(Stored entries)
————————
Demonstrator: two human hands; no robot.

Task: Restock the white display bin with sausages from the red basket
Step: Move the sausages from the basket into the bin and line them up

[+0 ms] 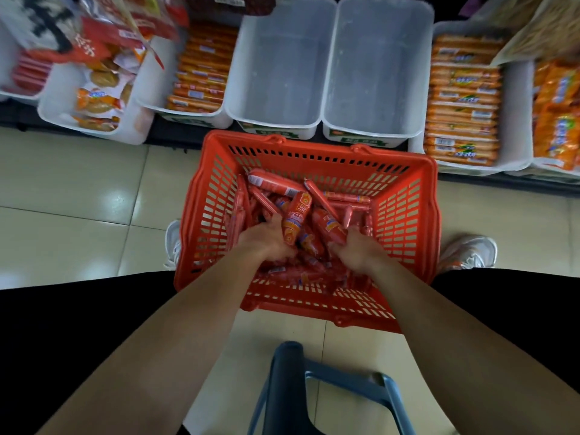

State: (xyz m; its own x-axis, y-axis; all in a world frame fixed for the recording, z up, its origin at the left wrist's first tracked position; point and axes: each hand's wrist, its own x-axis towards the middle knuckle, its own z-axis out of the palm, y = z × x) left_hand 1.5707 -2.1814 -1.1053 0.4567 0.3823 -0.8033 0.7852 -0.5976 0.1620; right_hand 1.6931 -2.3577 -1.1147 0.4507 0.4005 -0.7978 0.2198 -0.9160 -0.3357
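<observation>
A red plastic basket point(408, 215) stands on the tiled floor in front of me, holding several red-wrapped sausages point(273, 183). Both my hands are down inside it. My left hand point(266, 240) is closed around a thick sausage point(295, 218) with an orange label. My right hand point(357, 249) grips another red sausage point(329, 227). Beyond the basket, two white display bins sit side by side, the left one point(276, 117) and the right one point(373, 127); both look bare inside.
More white bins flank them: orange sausage packs point(201, 73) to the left, orange packs point(461, 105) to the right, snack bags point(97, 98) far left. A blue-grey stool point(292, 387) stands between my legs. My white shoes point(467, 249) sit beside the basket.
</observation>
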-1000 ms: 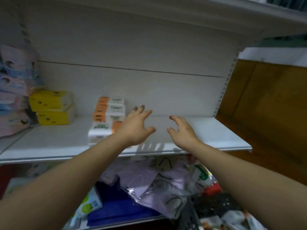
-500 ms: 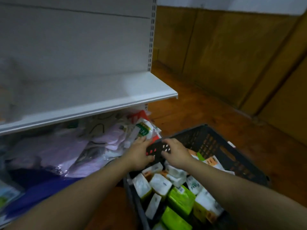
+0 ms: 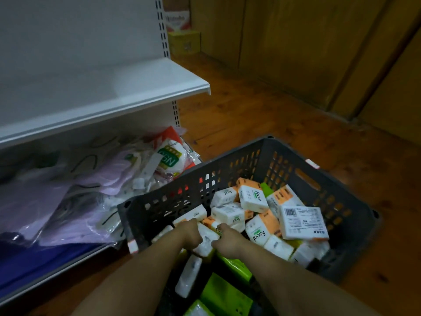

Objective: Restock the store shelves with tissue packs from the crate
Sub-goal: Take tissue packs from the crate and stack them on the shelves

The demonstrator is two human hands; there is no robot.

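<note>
**Item: restocking, pick-up stage.**

- Left hand and right hand: both are down inside the crate. Their fingers curl from either side onto one white tissue pack. The grip is closed on that pack from both sides, though the fingertips are hidden.
- Tissue pack: it lies between the two hands among the others and is not yet lifted clear.
- White-and-orange packs: a loose heap just beyond and to the right of the grip. One of them shows its barcode.
- Green packs: these lie nearer the person, under the forearms.
- Shelf: white, above and to the left of the grip, well apart from it.
- Bagged goods: on the lower tier to the left of the grip, beside the crate wall.
- Floor: wooden, and the crate stands on it.

**Progress, as judged:** many packs are still in the crate, so most of the restocking appears to be left. The held pack has yet to be lifted and carried to the shelf.
</note>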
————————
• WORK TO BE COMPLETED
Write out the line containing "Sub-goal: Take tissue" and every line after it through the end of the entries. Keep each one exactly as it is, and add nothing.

• EXERCISE RESULT
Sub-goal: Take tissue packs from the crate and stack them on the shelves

The demonstrator is two human hands; there is no robot.

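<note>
**Item: restocking, pick-up stage.**

- Left hand and right hand: both are down inside the crate. Their fingers curl from either side onto one white tissue pack. The grip is closed on that pack from both sides, though the fingertips are hidden.
- Tissue pack: it lies between the two hands among the others and is not yet lifted clear.
- White-and-orange packs: a loose heap just beyond and to the right of the grip. One of them shows its barcode.
- Green packs: these lie nearer the person, under the forearms.
- Shelf: white, above and to the left of the grip, well apart from it.
- Bagged goods: on the lower tier to the left of the grip, beside the crate wall.
- Floor: wooden, and the crate stands on it.

**Progress, as judged:** many packs are still in the crate, so most of the restocking appears to be left. The held pack has yet to be lifted and carried to the shelf.
</note>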

There is no more output for this exercise.